A different kind of love story; a coming of age story; a broken book of broken characters. It was heartwarming and heartbreaking at the same time.

January 2017 Picks

Jen (our newest staff member) recommends:

Darth Vader reads a bedtime story to young Luke and Leia. My whole family enjoys Jeffrey Brown’s sense of humor and the clever twist he provides to the original story. With all our favorite Star Wars characters, this is sure to be a hit with kids and nerds alike!

 

John recommends:

Jingo by Terry Pratchett

Greetings: My staff pick for January is Jingo by Terry Pratchett. This book has one of my favorite Pratchett quotes; “Give a man a fire and you’ve kept him warm for a day, set a man on fire and you’ve kept him warm for the rest of his life. Not about fishing, this is about the futility and total lack of glory in war. It also redefines “Police Action” and introduces a device called the “Disorganizer”. Lots of zany, madcap humor with actual meaning. Enjoy. John Teller

 

Karen recommends:

Here are my two recommendations for a rainy weekend. Both of these books are at the Fort Bragg Library.

The Season by Jonah Lisa Dyer

A wonderful new YA book that is perfect for adults.  A typical story line about a tomboy who enters the world of beauty and débutantes but it is the twist and the family story that makes a really fun and entertaining read.

 

 

The All You Can dream Buffet by Barbara O’Neal

A wonderful story about four friends who meet through their blogs and meet up at the Lavender Farm for a celebration. Great friendship story where all four women overcome obstacles and rediscover themselves.

 

 

Amie recommends:

Smilla’s Sense of Snow by Peter Høegsmillas-sense-of-snow

One of the most haunting books I’ve ever read, Smilla teaches us to trust our intuitions and follow through no matter the outcome, but that doesn’t make it less heartbreaking. Full of beautiful information about the Inuit peoples of Greenland, this is a story that will stay with you forever.

 

 

Peggy recommends:

The Bill Hodges Trilogy by Stephen King  (Mr. Mercedes, Finders Keepers, End of Watch)
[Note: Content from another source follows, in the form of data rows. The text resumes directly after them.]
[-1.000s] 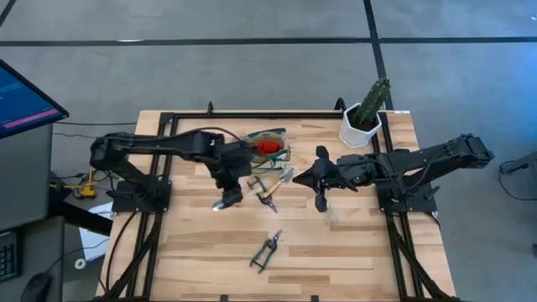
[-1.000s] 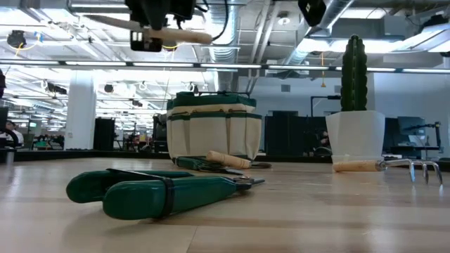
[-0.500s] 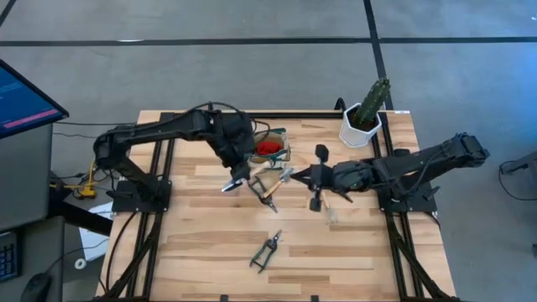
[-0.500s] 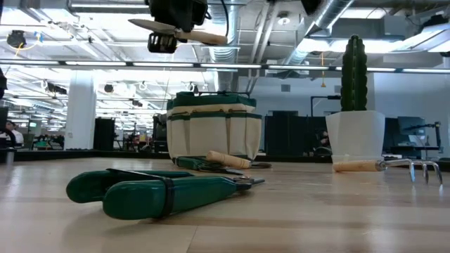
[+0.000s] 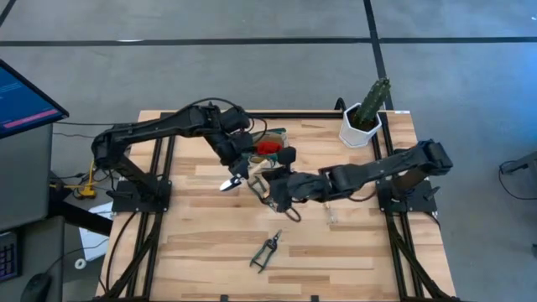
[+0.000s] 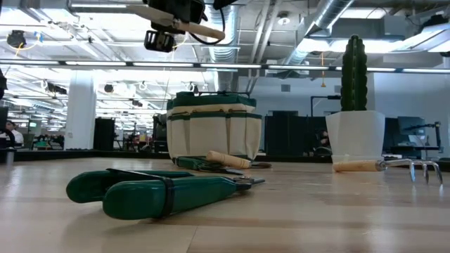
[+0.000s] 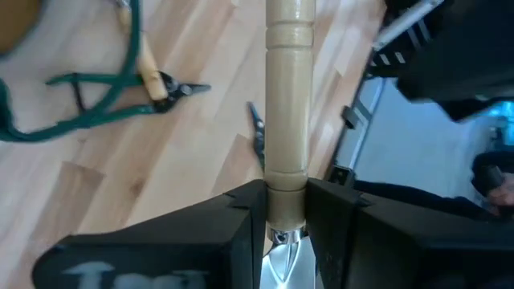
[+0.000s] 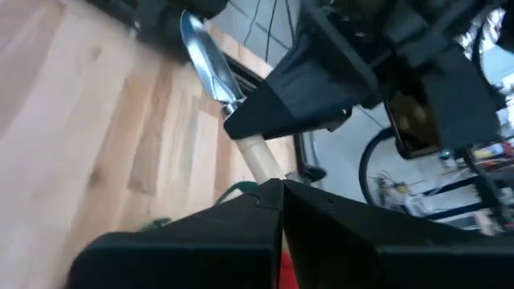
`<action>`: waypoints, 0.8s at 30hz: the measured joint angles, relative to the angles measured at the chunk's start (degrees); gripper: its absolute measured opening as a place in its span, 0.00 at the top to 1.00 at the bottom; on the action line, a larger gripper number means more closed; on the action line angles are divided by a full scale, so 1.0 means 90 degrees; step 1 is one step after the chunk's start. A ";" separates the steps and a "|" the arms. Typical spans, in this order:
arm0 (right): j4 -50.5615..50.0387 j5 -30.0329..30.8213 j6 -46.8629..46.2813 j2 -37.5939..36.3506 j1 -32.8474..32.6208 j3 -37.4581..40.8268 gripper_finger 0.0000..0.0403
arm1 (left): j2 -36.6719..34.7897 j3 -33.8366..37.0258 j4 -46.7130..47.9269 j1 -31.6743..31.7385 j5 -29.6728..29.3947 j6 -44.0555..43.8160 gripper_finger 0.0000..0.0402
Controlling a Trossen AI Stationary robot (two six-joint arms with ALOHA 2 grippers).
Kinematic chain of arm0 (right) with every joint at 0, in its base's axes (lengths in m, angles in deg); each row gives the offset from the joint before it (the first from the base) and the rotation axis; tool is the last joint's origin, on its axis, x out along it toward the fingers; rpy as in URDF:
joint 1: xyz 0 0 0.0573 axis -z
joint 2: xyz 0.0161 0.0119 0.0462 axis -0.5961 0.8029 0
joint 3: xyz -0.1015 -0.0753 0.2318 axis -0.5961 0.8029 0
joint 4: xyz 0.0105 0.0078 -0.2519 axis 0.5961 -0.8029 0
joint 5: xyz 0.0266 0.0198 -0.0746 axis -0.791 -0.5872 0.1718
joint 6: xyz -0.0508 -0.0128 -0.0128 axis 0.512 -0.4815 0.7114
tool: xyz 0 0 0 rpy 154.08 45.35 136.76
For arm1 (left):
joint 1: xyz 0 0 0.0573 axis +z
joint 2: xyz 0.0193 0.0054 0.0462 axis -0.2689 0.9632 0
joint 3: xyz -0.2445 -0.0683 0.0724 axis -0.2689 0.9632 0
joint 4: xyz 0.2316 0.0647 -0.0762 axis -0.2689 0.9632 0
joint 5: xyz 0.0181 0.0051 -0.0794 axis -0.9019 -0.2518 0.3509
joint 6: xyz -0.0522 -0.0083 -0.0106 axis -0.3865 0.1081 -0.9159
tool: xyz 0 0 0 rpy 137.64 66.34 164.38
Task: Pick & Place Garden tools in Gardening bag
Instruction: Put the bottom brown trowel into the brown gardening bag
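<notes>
Between left gripper (image 7: 285,210) fingers (image 7: 241,210), trowel (image 7: 287,96) handle.

A white pot (image 5: 359,127) holding a green cactus (image 5: 374,99) is seen at the far right corner of the light wooden tabletop (image 5: 201,252). In the low view the pot (image 6: 355,137) and the upright cactus (image 6: 354,72) are shown near the tabletop's right edge. A monitor with a lit blue screen (image 5: 21,96) is placed beyond the tabletop's left edge, above a grey floor (image 5: 252,21) crossed by dark lines. Ceiling ducts (image 6: 330,14) are visible in the room behind.
</notes>
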 joint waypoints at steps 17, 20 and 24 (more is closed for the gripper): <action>-0.0725 0.0840 0.0205 0.0740 -0.0297 -0.0796 0.56 | -0.0032 0.0000 -0.0049 -0.0002 0.0256 -0.0398 0.87; -0.0682 0.0830 0.0203 0.0740 -0.0263 -0.0796 0.47 | -0.0032 0.0005 -0.0078 -0.0033 0.0347 -0.0507 0.87; -0.0664 0.0676 0.0203 0.0740 -0.0133 -0.0796 0.41 | -0.0032 0.0005 -0.0204 -0.0071 0.0642 -0.0727 0.87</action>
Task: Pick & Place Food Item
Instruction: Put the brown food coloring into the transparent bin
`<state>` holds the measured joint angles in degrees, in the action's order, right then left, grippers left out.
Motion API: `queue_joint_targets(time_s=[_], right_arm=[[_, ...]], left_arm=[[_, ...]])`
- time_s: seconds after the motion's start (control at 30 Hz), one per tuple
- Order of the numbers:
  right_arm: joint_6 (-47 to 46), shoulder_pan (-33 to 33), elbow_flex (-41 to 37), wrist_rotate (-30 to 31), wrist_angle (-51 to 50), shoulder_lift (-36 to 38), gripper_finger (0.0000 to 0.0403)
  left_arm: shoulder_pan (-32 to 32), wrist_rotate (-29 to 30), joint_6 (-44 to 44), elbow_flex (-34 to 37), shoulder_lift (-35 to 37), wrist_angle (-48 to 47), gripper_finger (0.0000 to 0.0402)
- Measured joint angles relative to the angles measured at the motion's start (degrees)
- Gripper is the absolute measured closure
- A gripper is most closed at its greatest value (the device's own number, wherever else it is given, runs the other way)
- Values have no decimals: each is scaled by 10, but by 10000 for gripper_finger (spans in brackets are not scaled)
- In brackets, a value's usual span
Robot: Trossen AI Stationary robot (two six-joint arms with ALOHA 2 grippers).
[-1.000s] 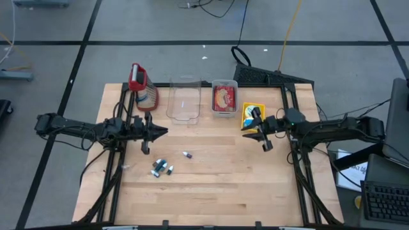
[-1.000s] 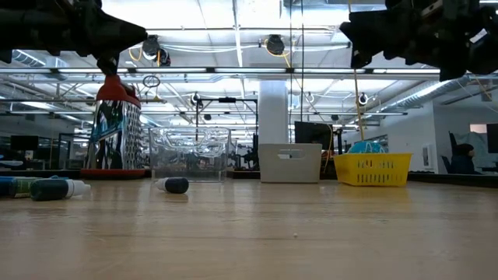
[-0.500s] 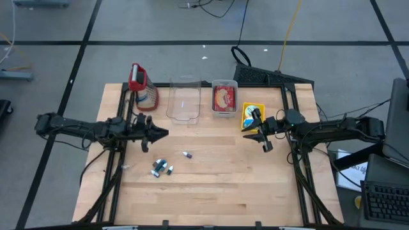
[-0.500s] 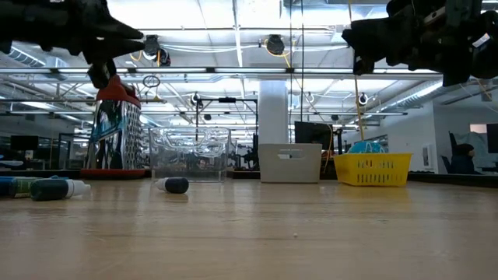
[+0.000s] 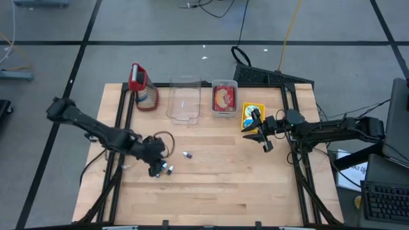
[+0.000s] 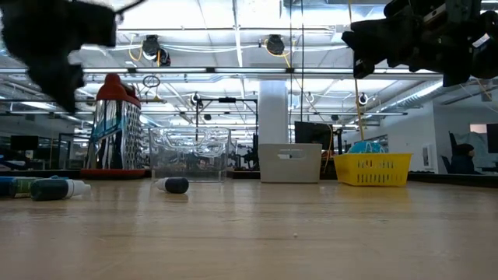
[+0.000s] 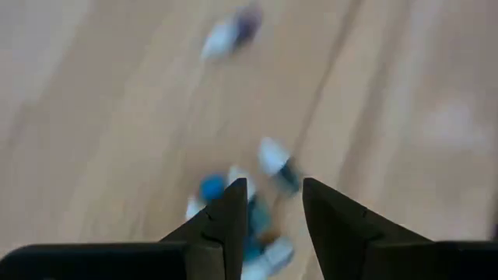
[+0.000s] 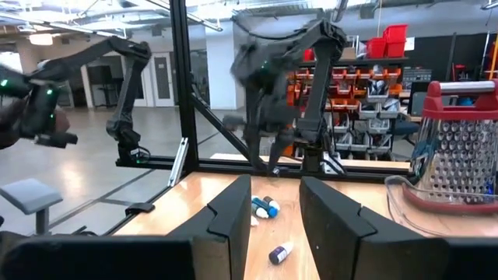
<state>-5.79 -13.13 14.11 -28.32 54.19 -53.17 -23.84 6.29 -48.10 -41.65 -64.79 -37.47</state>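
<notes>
The left claw (image 5: 155,167) hangs just above the cluster of small blue-and-white items (image 5: 160,168) on the counter (image 5: 217,185), its fingers parted narrowly with nothing between them. A lone small item (image 5: 187,154) lies near the cluster, toward the clear container (image 5: 183,102). The right claw (image 5: 261,133) waits beside the yellow basket (image 5: 251,112), narrowly parted, empty.

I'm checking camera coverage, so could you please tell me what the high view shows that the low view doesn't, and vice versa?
Only the high view shows the left gripper open above the cluster of small blue-and-white items, and the red food tray. Only the low view shows the room's ceiling lights and a seated person. Both show the grater, clear container, yellow basket and lone small item.
</notes>
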Motion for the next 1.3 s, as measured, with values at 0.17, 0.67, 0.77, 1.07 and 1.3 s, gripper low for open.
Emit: queue_joint_targets(time_s=[0.17,0.67,0.77,1.07,1.3], right_arm=[[5,0,0,0,16,0,303],[5,0,0,0,21,0,303],[5,0,0,0,18,0,303],[5,0,0,0,7,0,303],[6,0,0,0,5,0,303]], left_arm=[[-26,-33,-121,-8,-82,-88,275],[-47,7,-241,2,-149,-120,275],[-47,6,-254,2,-149,-120,275],[-48,1,-272,2,-149,-100,275],[-48,1,-268,2,-149,-89,275]])
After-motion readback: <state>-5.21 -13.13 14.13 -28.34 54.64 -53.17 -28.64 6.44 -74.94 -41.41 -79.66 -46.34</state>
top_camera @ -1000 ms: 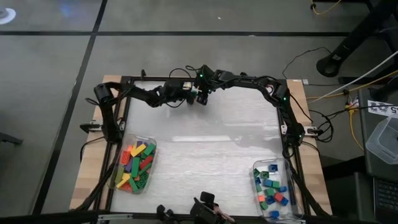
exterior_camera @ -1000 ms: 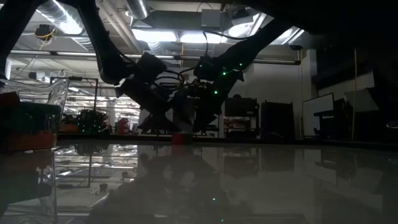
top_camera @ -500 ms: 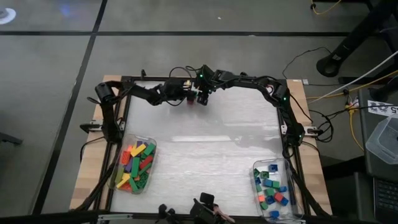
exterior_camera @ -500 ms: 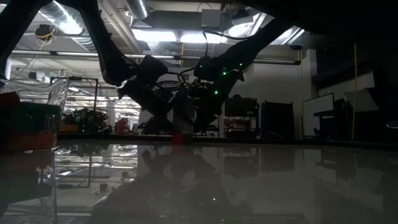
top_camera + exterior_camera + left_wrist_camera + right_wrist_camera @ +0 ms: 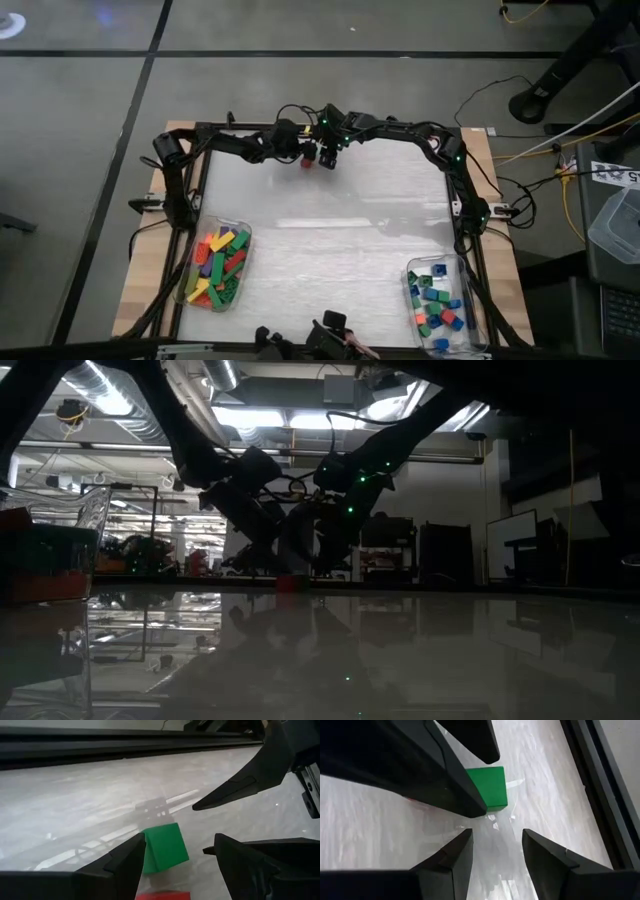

Once again, Stephen King got inside my head, read my thoughts and penned them to paper. Beginning with Mr. Mercedes, then following up with Finders Keepers and End of Watch, this trilogy tells the story of the pursuit of mass murderer, Brady Hartsfeld, after he steals a car and mows down a large group of people. Even after Brady is, seemingly, out of commission, his reign of terror continues. Chock full of surprises and interesting characters, this Stephen King trilogy reminds us just how great a writer he is.

 

Carole recommends:

Killing Kennedy: The End of Camelot by Bill O’Reilly

A well written historical narrative of the events surrounding the assassination of John F. Kennedy.  Some new and some old facts written to give a new perspective on these events.  If you like Bill O’Reilly or not, this is an interesting read.

 

 

Dan recommends:

Delightful diversity book for small children. Fun rhymes, bright colors. The topic of different skin color comes up in school or with families and this playful book runs with that theme. Football-shaped heads seem to be an extra genetic feature of this group of kids. Really good message: “Think how lucky you are that the skin you live in, so beautifully holds the “You” who’s within.”